## DIRECTIONS
Your answer should be every line from the records that contains "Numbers".
* * * * * * * * *
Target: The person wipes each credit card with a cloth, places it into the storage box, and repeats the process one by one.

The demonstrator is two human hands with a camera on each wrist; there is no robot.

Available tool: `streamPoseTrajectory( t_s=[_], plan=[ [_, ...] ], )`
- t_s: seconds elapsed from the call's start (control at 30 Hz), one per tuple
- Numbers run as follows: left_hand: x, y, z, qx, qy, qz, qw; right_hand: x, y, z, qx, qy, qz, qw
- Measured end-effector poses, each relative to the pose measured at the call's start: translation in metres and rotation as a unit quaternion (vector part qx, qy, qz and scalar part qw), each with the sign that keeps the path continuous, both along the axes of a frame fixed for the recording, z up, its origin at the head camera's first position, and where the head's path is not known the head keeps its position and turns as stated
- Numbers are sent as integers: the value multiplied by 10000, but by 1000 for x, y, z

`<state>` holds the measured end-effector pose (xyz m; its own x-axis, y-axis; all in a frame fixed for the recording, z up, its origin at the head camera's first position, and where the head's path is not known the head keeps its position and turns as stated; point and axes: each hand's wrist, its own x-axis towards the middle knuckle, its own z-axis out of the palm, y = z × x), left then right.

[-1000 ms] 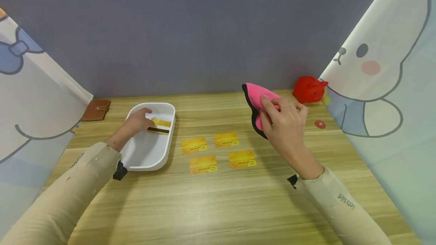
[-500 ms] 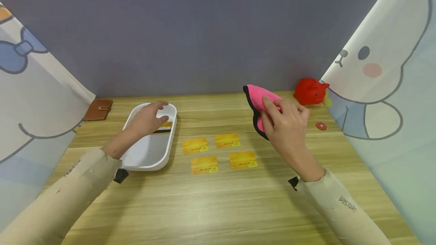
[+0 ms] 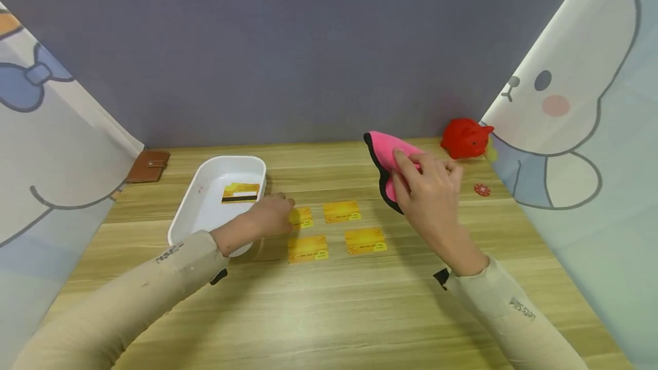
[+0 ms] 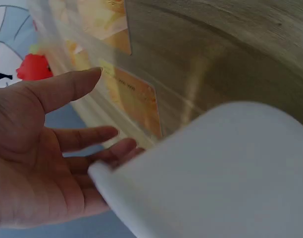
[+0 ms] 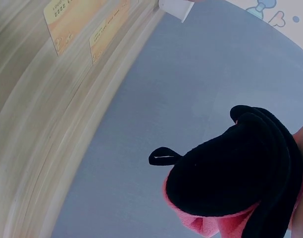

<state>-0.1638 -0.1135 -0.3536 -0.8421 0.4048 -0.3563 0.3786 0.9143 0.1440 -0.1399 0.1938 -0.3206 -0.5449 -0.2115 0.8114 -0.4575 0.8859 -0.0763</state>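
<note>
Several yellow cards lie in a grid on the wooden table: one (image 3: 341,210) at the back, two (image 3: 307,248) (image 3: 365,240) in front, and one (image 3: 304,217) partly under my left hand. My left hand (image 3: 275,216) reaches over that card with fingers relaxed and holding nothing; the left wrist view shows the open hand (image 4: 52,144) near a card (image 4: 134,101). A white tray (image 3: 203,210) holds one card (image 3: 240,192). My right hand (image 3: 426,187) grips a pink cloth (image 3: 388,156) with a black underside (image 5: 230,173), held above the table.
A red toy pig (image 3: 465,137) sits at the back right with a small red disc (image 3: 481,189) near it. A brown wallet (image 3: 148,165) lies at the back left. Cartoon-print curtains flank both sides; a grey wall stands behind.
My left hand left the tray, where a card now lies alone, and moved right to the nearest yellow card. The right hand with the cloth stayed almost still.
</note>
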Motion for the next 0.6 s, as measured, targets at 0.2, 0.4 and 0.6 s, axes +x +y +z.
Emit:
streamPoseTrajectory(
  t_s=[0.2, 0.4, 0.6],
  plan=[
    [-4, 11, -12, -574, 4, 166, 9982, 1, 0, -2, 4, -30, 5, 10000],
    [-13, 17, -12, -670, -188, 470, 9965, 0, 1, -2, -51, -14, 12, 10000],
    [-19, 17, -10, -664, -423, 627, 9949, 0, 1, -3, -59, 10, 12, 10000]
  ],
)
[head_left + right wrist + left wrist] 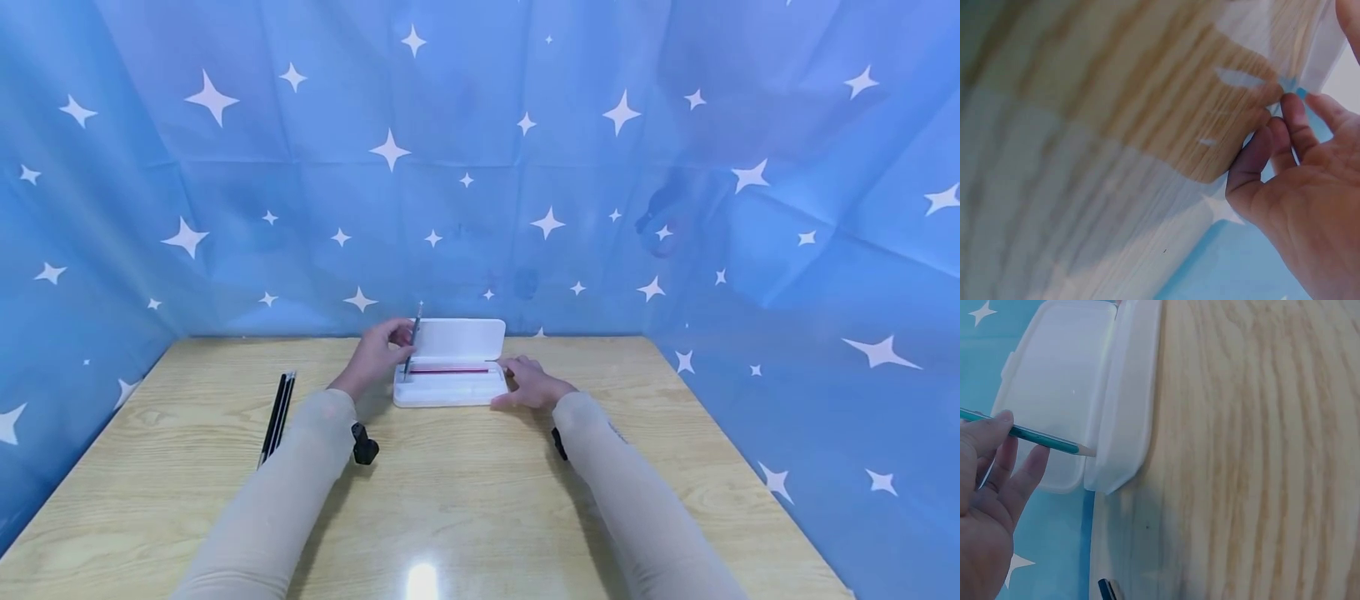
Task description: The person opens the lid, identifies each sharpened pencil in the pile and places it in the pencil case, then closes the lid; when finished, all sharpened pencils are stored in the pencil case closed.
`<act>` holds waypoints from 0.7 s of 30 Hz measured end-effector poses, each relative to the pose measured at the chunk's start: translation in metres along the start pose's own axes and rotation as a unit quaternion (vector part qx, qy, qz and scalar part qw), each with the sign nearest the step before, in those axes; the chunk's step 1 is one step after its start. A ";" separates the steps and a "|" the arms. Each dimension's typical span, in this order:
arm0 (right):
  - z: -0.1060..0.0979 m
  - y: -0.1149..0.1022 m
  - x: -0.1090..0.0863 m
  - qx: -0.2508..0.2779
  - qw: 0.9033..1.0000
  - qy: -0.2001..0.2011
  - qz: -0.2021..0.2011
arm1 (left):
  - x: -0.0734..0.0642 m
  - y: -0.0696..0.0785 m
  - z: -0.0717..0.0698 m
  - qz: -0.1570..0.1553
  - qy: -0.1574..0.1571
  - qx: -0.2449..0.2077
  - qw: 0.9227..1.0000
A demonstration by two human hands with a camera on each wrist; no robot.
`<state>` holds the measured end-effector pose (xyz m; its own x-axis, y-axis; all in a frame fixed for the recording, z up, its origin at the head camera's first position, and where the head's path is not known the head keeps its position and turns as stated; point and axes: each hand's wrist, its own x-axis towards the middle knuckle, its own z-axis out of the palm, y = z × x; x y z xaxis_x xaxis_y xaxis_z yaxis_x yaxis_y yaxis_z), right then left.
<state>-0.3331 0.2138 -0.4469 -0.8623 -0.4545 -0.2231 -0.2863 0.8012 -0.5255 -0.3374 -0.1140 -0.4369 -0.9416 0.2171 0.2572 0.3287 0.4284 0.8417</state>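
Note:
A white pencil case (450,392) lies on the table with its lid (459,338) raised toward the curtain. Inside it is a thin red pencil-like stick (450,371), lying lengthwise. My left hand (375,354) pinches a teal pencil (1047,439) between thumb and fingers at the case's left end. The pencil is tilted, its sharpened tip pointing down by the case's edge. At the opposite end, my right hand (528,383) grips the case's right side, thumb near the front corner and fingers farther back. In the right wrist view, its curled fingertips (1294,109) are by the tabletop.
Several dark pencils (277,417) lie side by side on the wooden table (465,500), left of my left forearm. A blue curtain with white stars (480,167) hangs behind the table and along both sides. Small black devices are strapped at both wrists.

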 end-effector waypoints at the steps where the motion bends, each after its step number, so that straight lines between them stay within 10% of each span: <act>1: 0.001 0.000 0.000 0.000 1.000 0.000 0.000 | -0.001 -0.001 0.001 -0.002 -0.003 0.002 1.000; 21: 0.003 -0.001 -0.001 0.012 1.000 0.007 0.019 | 0.003 0.004 0.021 0.021 -0.090 0.118 0.989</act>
<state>-0.3310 0.2121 -0.4487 -0.8779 -0.4190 -0.2317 -0.2440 0.8079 -0.5364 -0.3377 -0.0930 -0.4422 -0.9056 0.3826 0.1833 0.3951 0.6033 0.6928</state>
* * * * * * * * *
## WRITTEN SOLUTION
- Numbers run as follows: left_hand: x, y, z, qx, qy, qz, qw; right_hand: x, y, z, qx, qy, qz, qw
- Numbers are sent as integers: the value multiplied by 10000, but by 1000 for x, y, z

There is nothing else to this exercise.